2007 Featherstone Estate Winery Black Sheep Riesling | VQA Twenty Mile Bench
2007 Flat Rock Cellars Riesling | VQA Twenty Mile Bench
2007 Thirty Bench Wine Makers Riesling | VQA Beamsville Bench
I've been sitting on these notes for a while, having tasted the wines in mid-July. Whatever. It's been a busy few weeks, and really, the last few days have been pretty rough. Are you getting bored yet listening to me bitch and moan about all my problems? When the MBA admissions committee wants you to write about your weaknesses, what are you supposed to say? I work too hard? I'm too much of a perfectionist? Get the fuck out of here - I'm not fooling anyone. My weaknesses are many, but for the sake of LCF, let's keep it at DF has a serious proclivity for the drink.
So I've got a cousin who grew up in Melbourne, but works in Hong Kong, and he just got married. Congrats all around. Great. There's this uniquely Chinese approach to dating where your parents forbid you from so much as looking at girls before you graduate university, but as soon as you start working . . . how come you don't have a girlfriend, what's wrong with you, why aren't you ready to be married? Chinese parents (both in the Mainland and abroad) are not very understanding of dating around. Right. Because you can go from being alone to engaged (to hopefully the right person) just like that. Because the first girl that gives you any attention is of course the one.
We're immigrants, and being here for 20 years has given my parents different perspectives on dating, compared to my extended family in Shanghai. Dating in the Mainland is a family affair, because its almost unthinkable to just approach a girl and ask her out. No, it has to be carefully orchestrated by family or co-workers or whatever acquaintance. You typically talk through email, then arrange for lunch, and then the guy never contacts you again because he either is indifferent or a huge pussy. It's sad because I actually do have (female) relatives in that position, and my only thought on the matter is, you have to work on your happiness too and sometimes YOU HAVE TO DO SHIT YOURSELF INSTEAD OF RELYING ON OTHERS.
It's been tough for me too. Painfully shy as a child; still am. Or maybe it's indifference, who knows. You find people, and sometimes they're just not the right person for you. No hard feelings, nothing personal; but we can't just get into a relationship with someone just so we're not alone. I mean, here I am, at the age of 26, sort of time to make the life decisions that will determine my next 40 years (or however long I plan on living), and none of it seems to be coming together. By all accounts, my 26 years breathing has been an utter failure. But you keep going, don't you. I don't try to live by other people's standards - I mean, a girl I once went out with banked 5 times the salary I was cha-chinging (as her mother not-so-subtlety pointed out). But is that it? Do you force yourself to be with someone that just isn't right for you? Of course you don't. I don't believe in this whole nonsense that there's just one person that's perfect for you on this earth, but a relationship certainly can't be based on simply what looks good on paper. No, none of it makes sense, but as a deeply emotion-driven person, I go with my gut, and right or wrong, I trust my motherfucking guts.

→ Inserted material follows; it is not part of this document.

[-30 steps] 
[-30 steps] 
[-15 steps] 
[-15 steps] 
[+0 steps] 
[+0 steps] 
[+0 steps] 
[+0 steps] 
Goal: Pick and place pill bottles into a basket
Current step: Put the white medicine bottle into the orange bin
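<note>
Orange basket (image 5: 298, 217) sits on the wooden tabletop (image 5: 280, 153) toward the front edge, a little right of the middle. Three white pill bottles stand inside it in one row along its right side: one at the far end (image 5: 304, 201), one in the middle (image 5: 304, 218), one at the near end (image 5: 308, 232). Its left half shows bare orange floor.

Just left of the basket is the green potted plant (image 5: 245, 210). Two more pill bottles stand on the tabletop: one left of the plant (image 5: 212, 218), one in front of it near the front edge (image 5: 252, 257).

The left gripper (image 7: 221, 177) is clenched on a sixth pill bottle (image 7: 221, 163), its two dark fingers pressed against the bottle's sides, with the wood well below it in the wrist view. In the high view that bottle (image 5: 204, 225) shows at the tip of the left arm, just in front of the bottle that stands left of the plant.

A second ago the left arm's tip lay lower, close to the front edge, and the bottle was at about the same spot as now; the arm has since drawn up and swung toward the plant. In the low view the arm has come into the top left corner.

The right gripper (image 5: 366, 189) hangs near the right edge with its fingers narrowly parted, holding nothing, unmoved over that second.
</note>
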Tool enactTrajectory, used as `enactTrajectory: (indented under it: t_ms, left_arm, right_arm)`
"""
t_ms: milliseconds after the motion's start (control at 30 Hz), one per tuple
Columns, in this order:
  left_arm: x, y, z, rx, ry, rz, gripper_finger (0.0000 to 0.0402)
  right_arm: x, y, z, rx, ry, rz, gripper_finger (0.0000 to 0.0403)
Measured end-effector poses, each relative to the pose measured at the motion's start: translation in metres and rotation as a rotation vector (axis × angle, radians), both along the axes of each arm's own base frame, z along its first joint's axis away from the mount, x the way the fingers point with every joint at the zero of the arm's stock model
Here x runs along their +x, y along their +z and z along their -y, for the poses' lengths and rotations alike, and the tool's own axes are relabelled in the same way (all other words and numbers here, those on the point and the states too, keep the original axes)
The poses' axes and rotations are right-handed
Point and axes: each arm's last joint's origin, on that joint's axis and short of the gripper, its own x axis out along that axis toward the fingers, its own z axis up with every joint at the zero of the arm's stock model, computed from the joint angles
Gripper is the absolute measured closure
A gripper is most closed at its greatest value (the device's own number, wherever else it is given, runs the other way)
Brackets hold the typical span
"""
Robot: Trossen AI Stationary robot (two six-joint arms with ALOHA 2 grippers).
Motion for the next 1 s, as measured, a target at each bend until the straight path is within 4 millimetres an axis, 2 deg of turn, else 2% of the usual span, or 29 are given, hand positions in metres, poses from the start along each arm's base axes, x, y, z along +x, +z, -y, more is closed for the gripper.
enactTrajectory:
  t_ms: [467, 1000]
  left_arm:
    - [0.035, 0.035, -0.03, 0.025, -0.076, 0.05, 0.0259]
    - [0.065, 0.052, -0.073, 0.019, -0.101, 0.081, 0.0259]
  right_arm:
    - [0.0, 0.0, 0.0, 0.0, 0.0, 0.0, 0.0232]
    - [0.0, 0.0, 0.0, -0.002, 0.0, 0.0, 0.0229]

And none of that has fuck all to do with Niagara riesling. I fall in and out of love with these wines. Certainly, they're great - what I think will be a cornerstone of what true Niagara wines are. I bought heavily into them early on, starting with the 2005's. And now that I'm a bit older, I wonder why. Why I purchased multiples, why I'm hoarding them instead of just drinking. Anyways, all three wines here from 2007, that much-hyped, hot and dry year. Big, big wines all around. I've never really liked any of the red wines - everyone got a bit too excited, went for too much extraction, too much oak. We're not Americans, after all. Even the pinot noirs devolved into this overly-alcoholic, candied style. So I was looking forward to seeing how the white wines would show. The Featherstone riesling, probably the most shrill of all the Niagara rieslings I've tasted - still just riding on a backbone of pure acid, but developing some nicely creamy notes. The Flat Rock, approaching what I suppose maturity in New World wines must be like. Lanolin and ripe citrus, with good balance. The Thirty Bench was my favourite, with great structure and full aromatics. A happy but dignified wine.
I don't know how my life will be in 12 months. Hopefully for the better - at the very least, let's hope I know which school, in what country I'll be going to? So for this long weekend, as I stay indoors and continue slaving away at my applications . . . I'll raise a glass to all my other 26 year old brothers and sisters who feel a bit lost, but still optimistic about the future.